It was normal for Steemit to ask for this feedback, in my opinion, because the proposal regarding this matter has a large support.

But as I mentioned in the tutorial from a few days ago, polls using Steem Proposals System only measure support, so "yeses". They don't measure "nos", or "I don't know's" or other options. Even if other ways are needed to quantify different options, a large support is something to consider.

Understanding that, Steemit asked for feedback, positive through votes on the proposal, negative or nuanced through comments on their post, or through your own post.

Before I offer my two cents, I wrote a while back, when the proposal was published, a compilation with the available options and their pros and cons, as I saw them. This may be a good reading material in the context (including comments):
https://steempeak.com/powerdown/@gadrian/reducing-power-down-period-analyzing-the-options

Now, about reducing the power down period to 4 weeks...

Here are my thoughts on this.

In my own case, a shorter power down period would be beneficial, because I constantly move SP from my active accounts to my inactive SP holder account.

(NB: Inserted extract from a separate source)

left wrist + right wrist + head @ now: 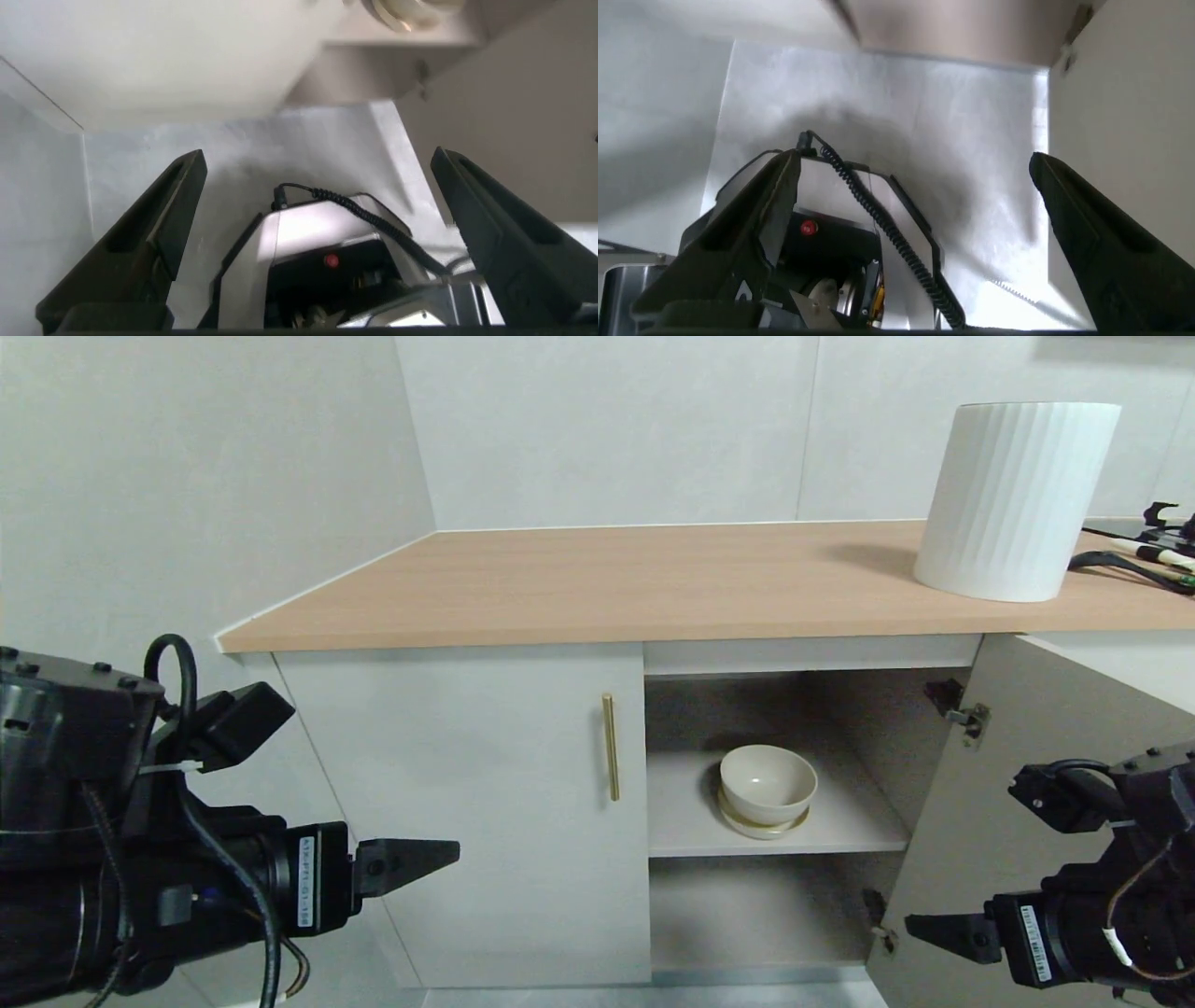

I would do that quicker.

In general, while I don't think reducing the power down period to 4 weeks would hurt us, the balance between liquefying SP / vested STEEM / interest rewards needs a better solution.

There is however the risk that if we take the easy solution of reducing the power down period, we won't consider any alternative solution for a while, because the assessment will be the problem has been dealt with recently, and other issues will take precedence.

Reducing the power down period to 4 weeks attempts to please all and will possibly end up not pleasing anyone.

The better solution I am referring to, would not be something that can be coded in a hurry to include in the SMT hardfork.

The options 4 & 5 from the post comparing the alternatives seem good candidates for better solutions to me. In one of them, we fine tune the rights offered by two having two staking pools, in the other one we fine tune the interest received based on the duration of the power up.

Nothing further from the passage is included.